### What is required
Nothing but the lines from the one containing "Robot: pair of" through the final line of the data should be repeated, and each must be exact.

### Dataset records
- - - - - - -
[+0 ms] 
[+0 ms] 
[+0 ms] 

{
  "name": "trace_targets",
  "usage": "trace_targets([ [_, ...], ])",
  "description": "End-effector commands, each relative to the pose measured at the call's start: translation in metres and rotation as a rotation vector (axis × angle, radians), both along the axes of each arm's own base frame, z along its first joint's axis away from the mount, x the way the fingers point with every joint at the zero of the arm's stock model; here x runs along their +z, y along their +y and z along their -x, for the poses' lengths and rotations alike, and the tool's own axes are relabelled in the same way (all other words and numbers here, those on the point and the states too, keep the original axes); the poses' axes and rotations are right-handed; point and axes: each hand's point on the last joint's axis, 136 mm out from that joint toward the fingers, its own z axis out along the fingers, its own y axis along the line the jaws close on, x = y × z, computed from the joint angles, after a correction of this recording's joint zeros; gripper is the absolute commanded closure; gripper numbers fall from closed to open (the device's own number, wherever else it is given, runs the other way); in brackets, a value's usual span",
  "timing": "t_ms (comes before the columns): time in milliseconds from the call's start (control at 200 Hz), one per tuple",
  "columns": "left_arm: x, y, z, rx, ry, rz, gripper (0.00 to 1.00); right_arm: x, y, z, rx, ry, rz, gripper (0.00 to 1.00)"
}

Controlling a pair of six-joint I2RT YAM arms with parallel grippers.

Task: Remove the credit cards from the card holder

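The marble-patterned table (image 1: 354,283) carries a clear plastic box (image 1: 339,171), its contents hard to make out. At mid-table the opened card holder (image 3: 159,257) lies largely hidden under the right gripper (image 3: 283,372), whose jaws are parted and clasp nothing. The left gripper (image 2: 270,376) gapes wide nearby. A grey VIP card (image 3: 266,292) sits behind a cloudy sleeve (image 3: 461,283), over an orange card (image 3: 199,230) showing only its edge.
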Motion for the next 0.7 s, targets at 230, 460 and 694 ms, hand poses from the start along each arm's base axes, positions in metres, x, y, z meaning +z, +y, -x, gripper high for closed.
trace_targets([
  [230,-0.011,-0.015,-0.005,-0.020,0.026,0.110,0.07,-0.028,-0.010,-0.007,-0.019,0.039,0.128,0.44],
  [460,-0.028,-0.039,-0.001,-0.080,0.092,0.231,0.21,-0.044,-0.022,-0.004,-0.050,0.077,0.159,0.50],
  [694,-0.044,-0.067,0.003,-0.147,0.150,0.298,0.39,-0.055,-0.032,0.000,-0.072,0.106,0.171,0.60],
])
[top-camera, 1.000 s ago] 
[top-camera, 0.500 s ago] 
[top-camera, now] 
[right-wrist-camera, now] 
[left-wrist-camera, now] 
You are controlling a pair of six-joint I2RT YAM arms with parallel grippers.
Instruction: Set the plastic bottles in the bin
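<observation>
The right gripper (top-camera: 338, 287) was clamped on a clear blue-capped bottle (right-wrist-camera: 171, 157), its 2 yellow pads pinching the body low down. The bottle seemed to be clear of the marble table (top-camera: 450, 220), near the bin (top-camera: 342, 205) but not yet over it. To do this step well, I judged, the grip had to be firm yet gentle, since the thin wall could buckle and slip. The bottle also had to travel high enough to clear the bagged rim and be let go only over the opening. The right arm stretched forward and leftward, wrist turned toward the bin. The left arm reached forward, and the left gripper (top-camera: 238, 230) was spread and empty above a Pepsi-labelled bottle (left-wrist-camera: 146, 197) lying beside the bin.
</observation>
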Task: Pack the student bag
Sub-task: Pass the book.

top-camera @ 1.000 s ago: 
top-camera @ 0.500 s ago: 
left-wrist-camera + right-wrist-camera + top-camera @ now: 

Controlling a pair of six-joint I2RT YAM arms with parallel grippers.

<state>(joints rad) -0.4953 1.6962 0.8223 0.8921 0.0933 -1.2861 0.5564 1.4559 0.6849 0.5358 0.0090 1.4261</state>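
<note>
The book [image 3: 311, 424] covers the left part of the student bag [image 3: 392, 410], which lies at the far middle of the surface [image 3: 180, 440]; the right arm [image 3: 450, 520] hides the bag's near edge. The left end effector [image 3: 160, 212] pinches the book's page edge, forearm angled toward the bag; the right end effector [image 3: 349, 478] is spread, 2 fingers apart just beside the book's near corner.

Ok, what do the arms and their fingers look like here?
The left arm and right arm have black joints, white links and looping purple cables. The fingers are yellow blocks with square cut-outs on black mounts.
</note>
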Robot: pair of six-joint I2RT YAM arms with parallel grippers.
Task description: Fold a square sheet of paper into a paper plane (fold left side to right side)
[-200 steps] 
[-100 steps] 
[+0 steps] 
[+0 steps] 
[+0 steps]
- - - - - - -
### Exercise result
Robot: pair of six-joint I2RT YAM arms with parallel grippers.
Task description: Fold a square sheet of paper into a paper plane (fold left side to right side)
[-200 steps] 
[-100 steps] 
[+0 steps] 
[+0 steps] 
[+0 steps]

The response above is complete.